The wellhead connector 12 typically allows a production flowpath in the tubing and a flow access path in the casing-by-tubing annulus to be connected to corresponding flowpaths in the subsea tree assembly 10. Extending through wellhead connector 12 are connector passage 14 and connector passage 16. Connector passage 14 allows wellbore fluid to flow from the production tubing of the wellbore through wellhead connector 12 to tree flow passage 18. Tree flow passage 18 extends from wellhead connector 12 through production master valve 20 and production crown valve 22 up into tree cap 24. Similarly, connector passage 16 allows communication between the wellbore annulus through wellhead connector 12 to tree annulus passage 26. Tree annulus passage 26 extends from wellhead connector 12 through annulus master valve 28 and annulus crown valve 30 up into tree cap 24.

In a typical tree configuration, tree flow passage 18 and tree annulus passage 26 are pipe sections or bores through a composite block. Connected to tree annulus passage 26 between annulus crown valve 30 and tree cap 24 is production line 32 and production wing valve 34. Although not shown, production line 32 continues through production wing valve 34 to a manifold or flow line for the gathering of the produced fluids.

At the point tree flow passage 18 attaches to tree cap 24 is tree cap flow passage 35. Likewise, at the point annulus passage 26 attaches to tree cap 24 is choke return passage 36. Mounted on tree cap 24 is choke 38. Tree cap flow passage 35 extends through tree cap 24 and allows wellbore fluid to move through tree cap 24 to choke 38. From choke 38, wellbore fluid is directed back through tree cap 24 through choke return passage 36 to the uppermost section of tree annulus passage 26.

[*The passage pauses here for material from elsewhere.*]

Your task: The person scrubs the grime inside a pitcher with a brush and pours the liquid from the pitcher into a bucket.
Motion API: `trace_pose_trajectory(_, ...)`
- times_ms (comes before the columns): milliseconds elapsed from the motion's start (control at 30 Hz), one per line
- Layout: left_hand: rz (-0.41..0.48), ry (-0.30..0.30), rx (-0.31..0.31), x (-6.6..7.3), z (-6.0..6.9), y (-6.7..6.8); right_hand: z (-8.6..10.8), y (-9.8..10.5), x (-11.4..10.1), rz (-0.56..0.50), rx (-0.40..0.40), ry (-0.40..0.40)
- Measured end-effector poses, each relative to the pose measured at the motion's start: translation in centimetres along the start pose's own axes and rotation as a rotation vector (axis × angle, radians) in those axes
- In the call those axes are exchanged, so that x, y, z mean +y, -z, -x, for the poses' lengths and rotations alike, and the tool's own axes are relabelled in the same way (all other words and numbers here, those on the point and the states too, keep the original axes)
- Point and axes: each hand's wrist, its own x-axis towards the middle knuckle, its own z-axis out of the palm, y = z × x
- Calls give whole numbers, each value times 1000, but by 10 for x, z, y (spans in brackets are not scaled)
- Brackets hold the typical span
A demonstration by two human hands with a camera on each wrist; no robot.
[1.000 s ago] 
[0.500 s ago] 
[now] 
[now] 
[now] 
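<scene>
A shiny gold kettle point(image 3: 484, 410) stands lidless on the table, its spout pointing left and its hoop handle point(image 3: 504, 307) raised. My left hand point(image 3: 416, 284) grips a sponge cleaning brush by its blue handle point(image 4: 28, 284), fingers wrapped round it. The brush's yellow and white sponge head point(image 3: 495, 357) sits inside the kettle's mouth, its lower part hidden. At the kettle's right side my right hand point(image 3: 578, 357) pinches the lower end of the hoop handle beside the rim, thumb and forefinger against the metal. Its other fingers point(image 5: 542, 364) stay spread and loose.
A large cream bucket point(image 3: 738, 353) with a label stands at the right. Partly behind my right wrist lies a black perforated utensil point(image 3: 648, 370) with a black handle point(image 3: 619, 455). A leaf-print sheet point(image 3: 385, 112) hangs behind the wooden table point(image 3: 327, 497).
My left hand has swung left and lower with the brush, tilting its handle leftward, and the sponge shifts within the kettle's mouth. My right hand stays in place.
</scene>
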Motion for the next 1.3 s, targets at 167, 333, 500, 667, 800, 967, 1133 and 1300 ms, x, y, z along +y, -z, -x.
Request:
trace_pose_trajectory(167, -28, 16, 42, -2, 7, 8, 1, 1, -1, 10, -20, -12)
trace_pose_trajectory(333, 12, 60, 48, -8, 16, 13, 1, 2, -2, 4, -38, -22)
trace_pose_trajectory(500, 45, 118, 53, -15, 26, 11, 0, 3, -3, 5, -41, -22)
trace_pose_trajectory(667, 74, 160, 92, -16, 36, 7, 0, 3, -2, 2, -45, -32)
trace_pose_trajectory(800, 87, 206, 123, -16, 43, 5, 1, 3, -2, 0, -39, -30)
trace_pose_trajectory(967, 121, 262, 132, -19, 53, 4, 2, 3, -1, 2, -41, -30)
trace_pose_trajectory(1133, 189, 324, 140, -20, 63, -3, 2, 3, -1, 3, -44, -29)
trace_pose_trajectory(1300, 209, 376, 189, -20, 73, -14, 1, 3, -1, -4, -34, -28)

Tree cap flow passage 35 and choke return passage 36 are connected to tree flow passage 18 and annulus passage 26 respectively by seal assemblies 40. Seal assemblies 40 may be any of several commercially available sealing devices suitable for this application and subsea environments. In the preferred embodiment, the tree cap incorporates a hydraulic or mechanical connector which is used to easily connect or disconnect tree cap 24 to subsea tree assembly 10, simultaneously connecting tree flow passage 18 to tree cap flow passage 35 and choke return passage 36 to tree annulus passage 26.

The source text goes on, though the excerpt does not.